God has been prodding my conscience lately as I realize that people (maybe me?) often profess to follow Jesus for any number of reasons. For some it could be cultural or family tradition passed down for generations. For others, it may be politically or professionally advantageous to be known as a Christ-follower. Yet others find hope and genuine regeneration through faith in Jesus and His substitutionary death on the cross for our sins.
In the book of Acts, Dr. Luke profiles several lives changed by our Lord and lived through the indwelling power of the Holy Spirit.

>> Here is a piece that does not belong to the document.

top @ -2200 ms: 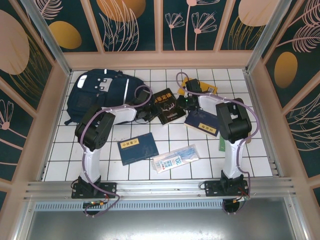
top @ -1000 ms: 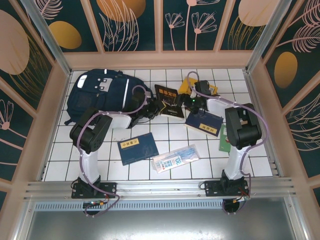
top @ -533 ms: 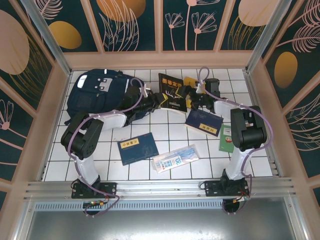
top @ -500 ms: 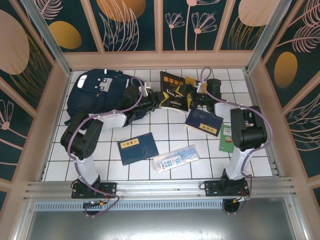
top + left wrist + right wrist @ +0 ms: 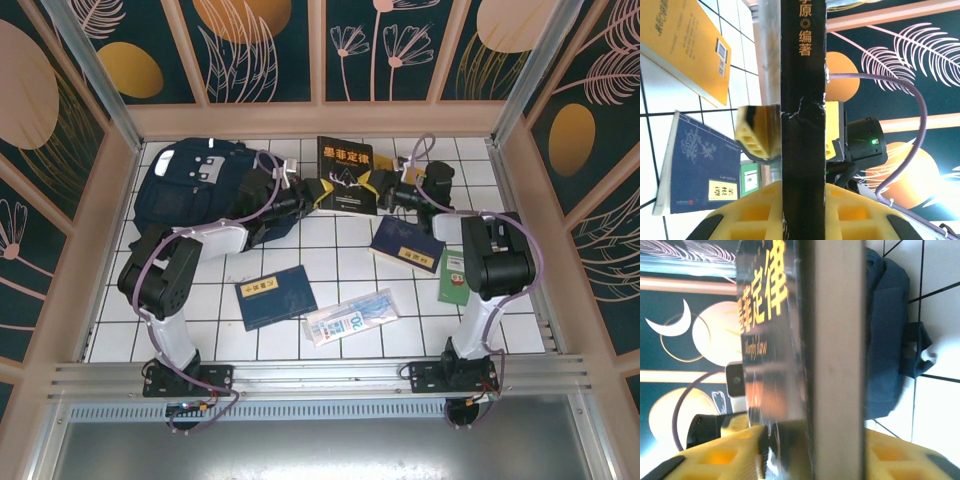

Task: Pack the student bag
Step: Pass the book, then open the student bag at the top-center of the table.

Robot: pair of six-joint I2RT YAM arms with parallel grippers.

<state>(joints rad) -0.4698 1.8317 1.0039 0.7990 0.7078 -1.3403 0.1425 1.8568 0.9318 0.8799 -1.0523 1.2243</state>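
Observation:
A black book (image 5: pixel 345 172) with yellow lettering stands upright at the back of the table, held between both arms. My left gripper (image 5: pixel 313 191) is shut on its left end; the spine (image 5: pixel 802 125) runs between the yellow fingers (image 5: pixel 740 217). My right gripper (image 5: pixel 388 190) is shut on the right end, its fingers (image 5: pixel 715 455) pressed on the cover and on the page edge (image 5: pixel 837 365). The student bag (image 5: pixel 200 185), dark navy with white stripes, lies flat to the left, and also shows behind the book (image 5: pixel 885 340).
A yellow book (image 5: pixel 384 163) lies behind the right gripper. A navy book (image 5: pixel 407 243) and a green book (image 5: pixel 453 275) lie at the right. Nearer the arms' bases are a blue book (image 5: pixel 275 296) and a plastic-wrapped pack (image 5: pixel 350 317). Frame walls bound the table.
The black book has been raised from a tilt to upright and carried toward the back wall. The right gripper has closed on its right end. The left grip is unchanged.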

He also demonstrates the danger of claiming a lifestyle that appears genuine but lacks heart change and counterfeits the authentic change of the new birth. Simon the magician in Acts 8 is a striking example of attempting to “add Jesus” to one’s personal agenda.

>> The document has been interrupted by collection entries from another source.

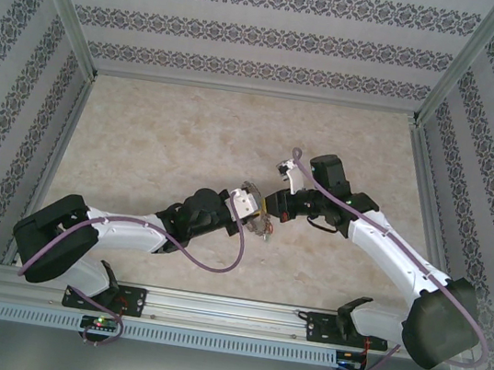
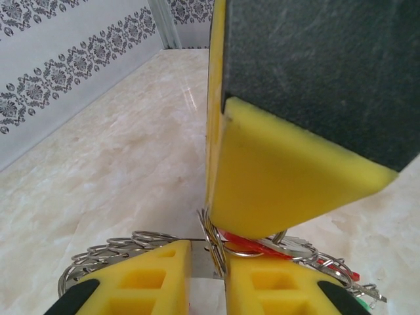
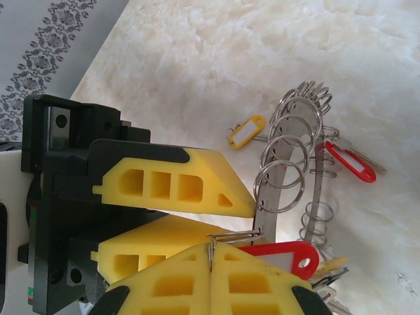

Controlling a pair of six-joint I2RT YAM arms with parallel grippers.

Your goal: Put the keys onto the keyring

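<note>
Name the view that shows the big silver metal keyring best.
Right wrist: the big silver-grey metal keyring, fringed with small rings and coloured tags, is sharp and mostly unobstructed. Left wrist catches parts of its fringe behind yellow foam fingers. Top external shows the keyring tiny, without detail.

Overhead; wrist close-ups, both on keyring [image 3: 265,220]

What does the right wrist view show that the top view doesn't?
Right wrist: a yellow tag, red tags, small split rings along the keyring, and the right tool pinching a thin wire loop. Top: the left arm and right arm whole, their bases, the patterned walls. Both: the left tool and right tool at the keyring, over the marble table.
</note>
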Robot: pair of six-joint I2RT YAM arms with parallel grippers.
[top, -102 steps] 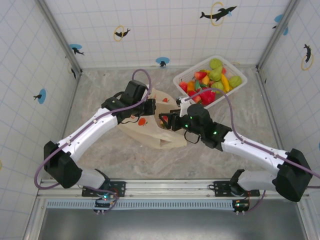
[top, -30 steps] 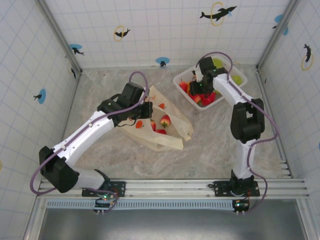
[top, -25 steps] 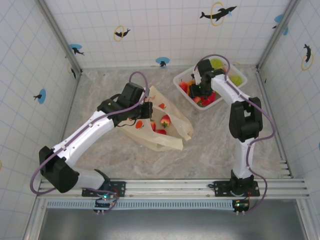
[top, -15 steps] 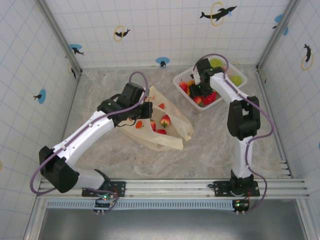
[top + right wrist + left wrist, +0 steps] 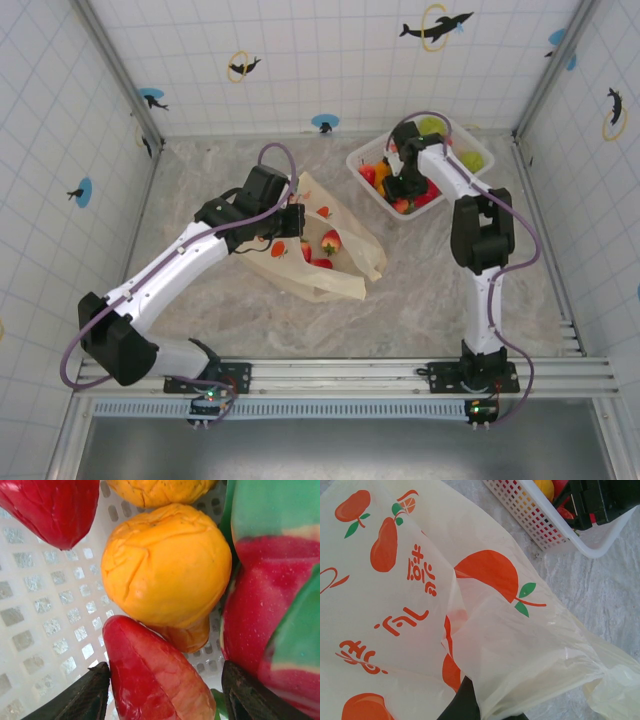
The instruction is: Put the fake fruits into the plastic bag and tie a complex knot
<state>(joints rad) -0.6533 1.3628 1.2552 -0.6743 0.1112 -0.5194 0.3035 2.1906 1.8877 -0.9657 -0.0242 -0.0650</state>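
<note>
Right gripper (image 5: 165,692) deeper in basket (image 5: 40,605), perhaps straddling fruit (image 5: 150,675)

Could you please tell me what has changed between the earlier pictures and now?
The right gripper swung from the mouth of the plastic bag back to the basket and has come down with open jaws either side of a red fruit. The left gripper stays shut on the bag, which has not moved.

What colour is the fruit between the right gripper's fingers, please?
The fruit is red, clearest in right wrist view.
</note>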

While authentic conversions to Christ were occurring in Samaria, Simon already had acquired a following and a reputation, “…saying that he himself was somebody great. They all paid attention to him, from the least to the greatest, saying, ‘This man is the power of God that is called Great’” (Acts 8:9-10). When he offered money to the apostle Peter to buy the ability “so that anyone on whom I lay my hands may receive the Holy Spirit” (v.19), Peter’s reply was swift and to the point: “May your silver perish with you, because you thought you could obtain the gift of God with money!” (v. 20).
Simon simply wanted to “add Jesus” to the agenda he had established for himself to enhance his abilities or perchance acquire a supernatural marketing tool. He never heard the Master warn, “No one can serve two masters, for either he will hate the one and love the other, or he will be devoted to the one and despise the other…” (Matthew 6:24).
Authentically serving Jesus isn’t adding Him to my plans, but denying my agenda in favor of His. Here are a few questions for contemplation, and perhaps conviction as we seek to allow the risen Lord to live His life in us: Have I added Jesus to my career or has He directed me into this stewardship of my life? If Jesus were to clearly call me out of my profession to an area of His choosing (like calling fishermen to follow Him), how would I respond? If He would send me in a life-direction contrary to everything I’ve prepared for (like Saul of Tarsus), would I yield to Him?
As we focus on the cross and resurrection of our Lord, maybe now is a good time to take a look at the bottom line, count the cost of following Him, and realize what it means to be a Christ-follower.